WORK ORDER: Count the lines below that carry the word "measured". Answer with that number alone.

SOURCE DATA:
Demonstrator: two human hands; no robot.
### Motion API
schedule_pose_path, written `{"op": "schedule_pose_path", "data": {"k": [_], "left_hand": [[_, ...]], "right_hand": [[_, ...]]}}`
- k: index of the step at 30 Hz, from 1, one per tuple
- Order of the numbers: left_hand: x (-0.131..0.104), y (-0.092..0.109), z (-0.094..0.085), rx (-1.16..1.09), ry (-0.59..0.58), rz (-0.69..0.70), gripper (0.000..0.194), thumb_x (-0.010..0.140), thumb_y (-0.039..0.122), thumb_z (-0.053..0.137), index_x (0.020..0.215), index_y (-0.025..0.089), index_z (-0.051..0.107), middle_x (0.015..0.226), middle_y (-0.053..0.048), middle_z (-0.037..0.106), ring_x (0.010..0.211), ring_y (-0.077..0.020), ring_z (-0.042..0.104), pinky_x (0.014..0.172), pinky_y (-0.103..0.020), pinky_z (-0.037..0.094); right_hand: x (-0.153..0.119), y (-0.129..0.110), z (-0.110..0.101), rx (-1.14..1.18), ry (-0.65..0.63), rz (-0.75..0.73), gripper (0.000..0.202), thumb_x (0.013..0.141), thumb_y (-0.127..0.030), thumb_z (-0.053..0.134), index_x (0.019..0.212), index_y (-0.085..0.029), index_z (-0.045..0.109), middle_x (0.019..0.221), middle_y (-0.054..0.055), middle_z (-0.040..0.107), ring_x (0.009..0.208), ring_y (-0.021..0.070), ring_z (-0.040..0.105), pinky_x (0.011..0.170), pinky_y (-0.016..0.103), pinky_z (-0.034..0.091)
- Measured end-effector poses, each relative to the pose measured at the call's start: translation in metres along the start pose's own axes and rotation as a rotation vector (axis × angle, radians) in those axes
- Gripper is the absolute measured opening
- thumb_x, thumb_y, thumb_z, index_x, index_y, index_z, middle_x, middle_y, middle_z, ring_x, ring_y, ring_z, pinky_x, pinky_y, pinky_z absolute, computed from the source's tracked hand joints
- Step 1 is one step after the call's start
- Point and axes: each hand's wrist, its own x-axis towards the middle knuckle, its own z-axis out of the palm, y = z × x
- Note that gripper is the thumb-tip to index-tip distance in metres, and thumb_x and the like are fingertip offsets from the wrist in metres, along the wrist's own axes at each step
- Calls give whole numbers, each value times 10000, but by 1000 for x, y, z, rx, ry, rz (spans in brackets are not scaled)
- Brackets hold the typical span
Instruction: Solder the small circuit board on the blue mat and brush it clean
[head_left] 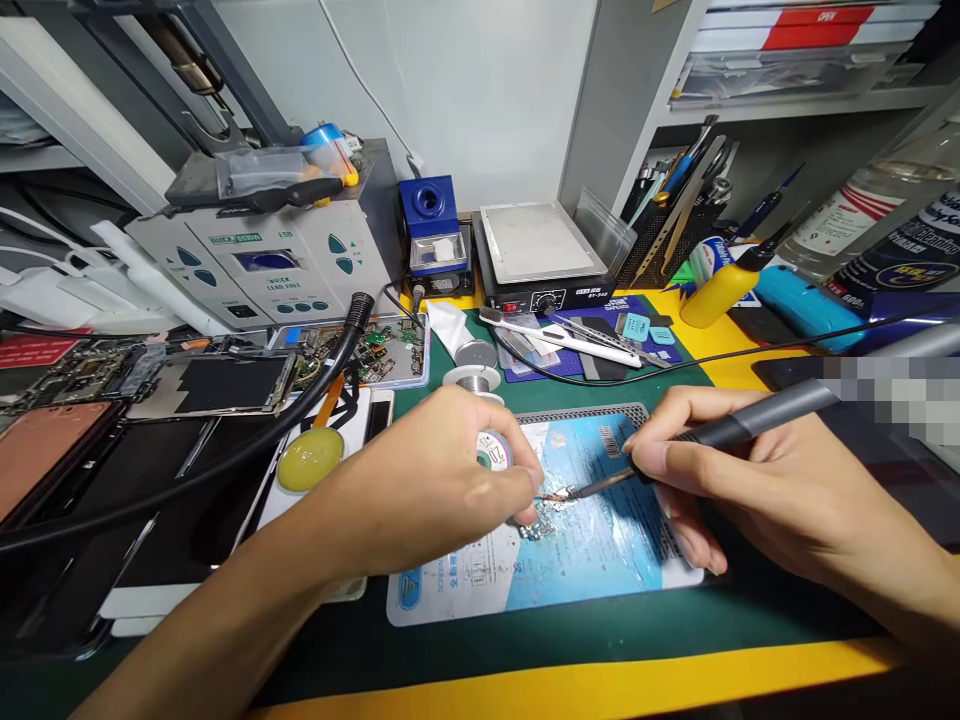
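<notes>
L hand in from the left, thumb & index tips pinched together on a thin copper strip; a labelled spool peeks out behind the knuckles, half hidden, can't tell if it's gripped too. R hand has its fingers clamped round the soldering iron, pen-style, tip down at the strip. Under that, the small circuit board, lying mid-sheet on the blue-&-white sheet, partly blocked from view by the L fingers.

Tight bench, folks! Solder reel right behind the L hand. Amber tin nr the L forearm. Thick black hose slung over the dark phone parts on the left, thin cable crossing behind the R hand, over the purple pad w/ the toothbrush. At the back: hot-air unit, blue iron stand, flat heating plate. Yellow bottle back right, nr the mesh pen holder, clear of both hands.
</notes>
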Motion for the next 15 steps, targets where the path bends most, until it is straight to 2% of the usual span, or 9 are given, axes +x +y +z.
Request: {"op": "schedule_pose_path", "data": {"k": [8,15], "left_hand": [[-1,1,0,-20,10,0,141,739,238,643,637,218,739,667,-45,698,723,-253,658,547,-286,382],[-1,4,-1,11,4,-48,127,735,232,633,651,216,727,663,-36,700,718,-250,665,564,-286,374]], "right_hand": [[7,9,-10,68,-94,19,194,780,-367,779,749,-213,665,341,-21,552,266,117,455,336,211,393],[3,7,-9,131,-71,21,248,773,-423,778,806,-197,681,489,10,619,332,165,563,334,244,443]]}}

FINISHED EXERCISE: 2